We currently use version 7 of Lotus Notes (mandated use by our parent company) however we will be upgrading to version 8.0.1 or later at some point in the future.
We have a requirement to be able to send high-strength encrypted emails between our four offices, which are connected by a VPN through Cisco firewalls, we have a single central Domino server in our head office.
I understand Lotus Notes versions 8.0.1 and later support high-strength encryption (AES 256-bit).
Can anyone advise me whether the encryption takes place on user’s desktops (e.g. encrpyted by the client) or does the encryption take place at the Domino server? This is of interest since email messages would not be high-strength encrypted as they are transmitted via the internet through our VPN if they are encrypted at the server.
The topic “Mail Encryption” found within the Lotus Administrator Help-Database may provide the information that you seek. The point of where a message actually gets encrypted depends upon whether you’re referring-to inbound/outbound email on either a Lotus Notes client, a Lotus DWA (iNotes) Web User, or a Lotus Domino Server.
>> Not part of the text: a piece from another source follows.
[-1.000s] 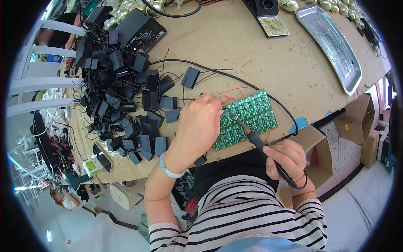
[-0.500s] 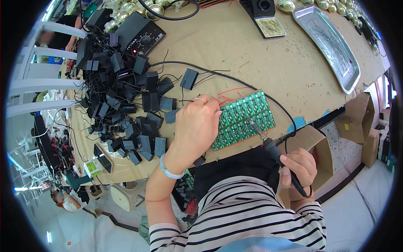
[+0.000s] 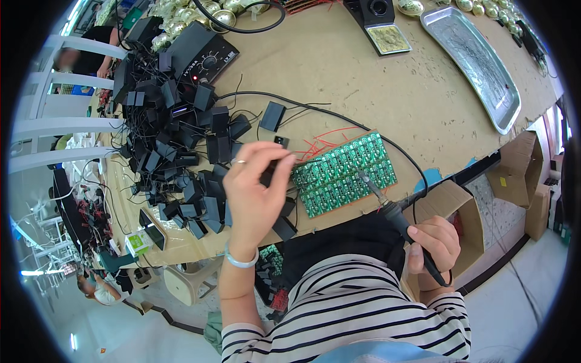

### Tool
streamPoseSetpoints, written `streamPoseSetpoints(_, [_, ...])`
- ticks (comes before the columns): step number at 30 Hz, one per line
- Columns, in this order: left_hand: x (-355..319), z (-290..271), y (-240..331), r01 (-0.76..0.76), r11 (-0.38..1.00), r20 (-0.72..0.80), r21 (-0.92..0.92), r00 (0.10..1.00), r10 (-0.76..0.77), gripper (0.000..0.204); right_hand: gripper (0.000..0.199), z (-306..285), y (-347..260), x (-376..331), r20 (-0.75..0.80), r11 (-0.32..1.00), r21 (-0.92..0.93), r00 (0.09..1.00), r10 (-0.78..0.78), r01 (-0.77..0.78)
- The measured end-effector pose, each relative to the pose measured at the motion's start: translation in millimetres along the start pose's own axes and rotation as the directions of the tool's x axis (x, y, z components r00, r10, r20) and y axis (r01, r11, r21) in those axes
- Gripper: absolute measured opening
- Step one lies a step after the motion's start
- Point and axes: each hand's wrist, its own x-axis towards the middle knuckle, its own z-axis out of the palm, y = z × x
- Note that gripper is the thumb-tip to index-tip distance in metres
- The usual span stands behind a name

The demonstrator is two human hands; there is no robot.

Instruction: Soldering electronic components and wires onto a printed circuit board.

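A green panel of circuit boards (image 3: 345, 172) lies near the front edge of the brown workbench (image 3: 339, 78), with thin red wires (image 3: 321, 143) along its far side. My left hand (image 3: 254, 193) is raised above the panel's left end, its thumb and fingers pinched on a small black part (image 3: 269, 174). My right hand (image 3: 433, 242) grips a black soldering iron (image 3: 393, 212) whose metal tip rests over the panel's right half. The iron's black cord (image 3: 339, 118) loops across the bench.
A heap of small black boxes with leads (image 3: 175, 151) covers the bench's left side. A black soldering station (image 3: 200, 51) stands far left, an iron stand with sponge (image 3: 384, 27) at the back, a metal tray (image 3: 478, 63) far right. Cardboard boxes (image 3: 520, 163) sit on the right.
My left hand has lifted off the panel's left end and drawn left with a black part pinched in it. My right hand has pulled the iron back toward me.
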Motion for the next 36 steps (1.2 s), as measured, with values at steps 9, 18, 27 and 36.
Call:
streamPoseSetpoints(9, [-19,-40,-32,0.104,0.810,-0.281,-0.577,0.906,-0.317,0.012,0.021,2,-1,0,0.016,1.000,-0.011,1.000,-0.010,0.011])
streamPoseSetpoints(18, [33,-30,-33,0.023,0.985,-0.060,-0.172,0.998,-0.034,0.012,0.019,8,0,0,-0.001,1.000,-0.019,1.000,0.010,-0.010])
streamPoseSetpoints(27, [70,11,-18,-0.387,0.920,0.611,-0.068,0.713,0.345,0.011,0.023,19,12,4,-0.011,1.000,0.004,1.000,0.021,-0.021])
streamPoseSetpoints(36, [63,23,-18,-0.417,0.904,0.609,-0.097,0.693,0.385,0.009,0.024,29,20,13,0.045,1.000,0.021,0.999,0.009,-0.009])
When the Notes client sends encrypted mail, those messages are encrypted by the Notes client. When iNotes sends encrypted mail, the channel from the web browser to the iNotes server may be encrypted via SSL, and the message itself is encrypted by the iNotes server.
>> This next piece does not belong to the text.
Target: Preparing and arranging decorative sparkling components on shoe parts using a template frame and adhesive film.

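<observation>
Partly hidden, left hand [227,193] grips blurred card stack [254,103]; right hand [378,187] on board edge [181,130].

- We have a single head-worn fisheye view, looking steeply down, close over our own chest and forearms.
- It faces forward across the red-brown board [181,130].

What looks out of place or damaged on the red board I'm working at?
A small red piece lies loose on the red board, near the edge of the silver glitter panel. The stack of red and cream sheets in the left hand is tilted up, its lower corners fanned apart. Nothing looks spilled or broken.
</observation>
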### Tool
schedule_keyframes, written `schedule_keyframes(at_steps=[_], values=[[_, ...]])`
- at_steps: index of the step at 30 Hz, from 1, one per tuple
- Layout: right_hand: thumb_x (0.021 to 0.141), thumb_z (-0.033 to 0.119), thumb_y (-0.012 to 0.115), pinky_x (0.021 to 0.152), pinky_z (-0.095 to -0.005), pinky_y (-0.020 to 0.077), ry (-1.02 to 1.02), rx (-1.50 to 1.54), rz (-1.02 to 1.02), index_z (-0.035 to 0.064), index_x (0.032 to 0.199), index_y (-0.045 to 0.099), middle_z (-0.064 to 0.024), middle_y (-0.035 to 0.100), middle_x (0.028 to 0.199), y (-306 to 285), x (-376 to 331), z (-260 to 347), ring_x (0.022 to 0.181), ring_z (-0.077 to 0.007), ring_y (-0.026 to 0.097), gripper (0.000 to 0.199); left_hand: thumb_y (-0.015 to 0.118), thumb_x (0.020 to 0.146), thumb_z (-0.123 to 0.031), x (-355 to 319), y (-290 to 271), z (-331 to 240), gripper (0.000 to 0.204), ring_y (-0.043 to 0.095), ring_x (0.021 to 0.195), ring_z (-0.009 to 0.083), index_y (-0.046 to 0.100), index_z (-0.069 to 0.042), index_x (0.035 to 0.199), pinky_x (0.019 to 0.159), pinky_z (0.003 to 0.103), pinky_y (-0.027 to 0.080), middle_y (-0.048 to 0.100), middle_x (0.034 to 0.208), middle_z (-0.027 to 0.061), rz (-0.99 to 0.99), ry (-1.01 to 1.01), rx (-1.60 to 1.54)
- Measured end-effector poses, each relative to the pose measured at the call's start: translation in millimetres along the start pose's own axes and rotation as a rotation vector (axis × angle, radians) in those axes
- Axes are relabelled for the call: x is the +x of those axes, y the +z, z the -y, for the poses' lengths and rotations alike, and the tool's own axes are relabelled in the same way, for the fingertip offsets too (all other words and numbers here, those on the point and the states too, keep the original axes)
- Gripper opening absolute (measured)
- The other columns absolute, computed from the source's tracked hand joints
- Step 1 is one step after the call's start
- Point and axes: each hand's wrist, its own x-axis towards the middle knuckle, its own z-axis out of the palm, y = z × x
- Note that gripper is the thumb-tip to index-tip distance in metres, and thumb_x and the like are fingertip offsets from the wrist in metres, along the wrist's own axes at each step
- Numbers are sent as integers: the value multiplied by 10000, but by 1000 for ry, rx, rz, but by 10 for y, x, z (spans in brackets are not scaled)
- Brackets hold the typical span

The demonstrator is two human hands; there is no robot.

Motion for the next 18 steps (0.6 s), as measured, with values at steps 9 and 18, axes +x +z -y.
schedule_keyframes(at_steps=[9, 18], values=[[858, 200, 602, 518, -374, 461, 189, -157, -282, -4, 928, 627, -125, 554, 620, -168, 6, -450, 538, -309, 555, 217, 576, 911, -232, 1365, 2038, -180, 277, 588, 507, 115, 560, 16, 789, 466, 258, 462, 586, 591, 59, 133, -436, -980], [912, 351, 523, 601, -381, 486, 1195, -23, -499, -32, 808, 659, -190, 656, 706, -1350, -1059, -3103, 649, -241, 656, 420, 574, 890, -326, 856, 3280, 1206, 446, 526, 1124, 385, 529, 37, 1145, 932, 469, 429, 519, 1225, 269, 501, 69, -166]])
Starting in 8.0.1, you can determine the encryption algorithms used for a given message by clicking on the “Signature or Encryption” icon near the right side of the bottom bar of the Notes client.
Before enabling AES for Notes document encryption, you’ll need to roll over your end users’ keys to at least 1024 bit RSA and upgrade your clients to at least 8.0.1.
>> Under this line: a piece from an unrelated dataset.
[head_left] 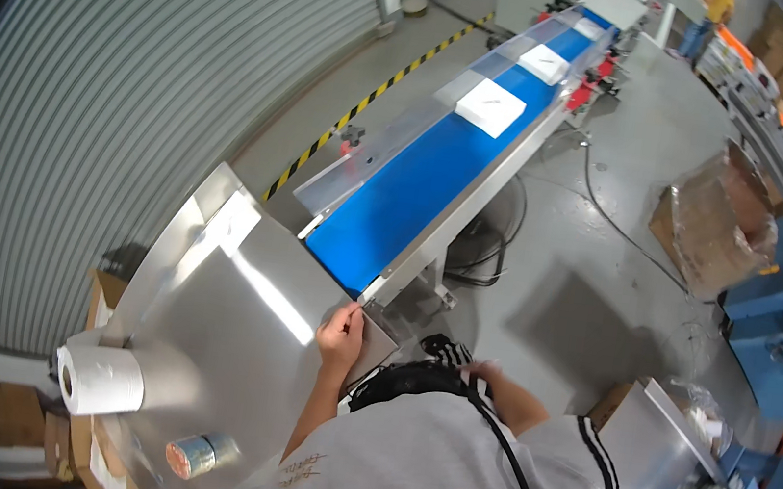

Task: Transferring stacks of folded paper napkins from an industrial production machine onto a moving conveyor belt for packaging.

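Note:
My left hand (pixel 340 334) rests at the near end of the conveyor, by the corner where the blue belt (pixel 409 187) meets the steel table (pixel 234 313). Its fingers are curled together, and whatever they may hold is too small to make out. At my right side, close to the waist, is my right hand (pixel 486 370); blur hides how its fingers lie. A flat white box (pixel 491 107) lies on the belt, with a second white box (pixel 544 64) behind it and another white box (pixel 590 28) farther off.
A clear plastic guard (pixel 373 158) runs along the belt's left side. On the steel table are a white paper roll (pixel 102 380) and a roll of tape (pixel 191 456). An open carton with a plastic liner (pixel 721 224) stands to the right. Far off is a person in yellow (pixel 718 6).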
Starting in 8.0.1, you can set a user’s encryption capabilities via a tool in the admin client, and once a user is on 8.0.1 and using at least 1024 bit RSA keys, you can set “Can decrypt documents using FIPS 140-2 approved algorithms”. If all of the recipients for a message have that setting (or are AES document encryption keys), then the message will be encrypted with AES.
Also starting in 8.0.1, you can set the “big red button” via a security policy setting, which will force users with that policy setting to use FIPS 140-2 approved algorithms for all document encryption. This setting is not recommended unless your entire organization is on 8.0.1 or better and everybody has 1024 bit RSA keys or better.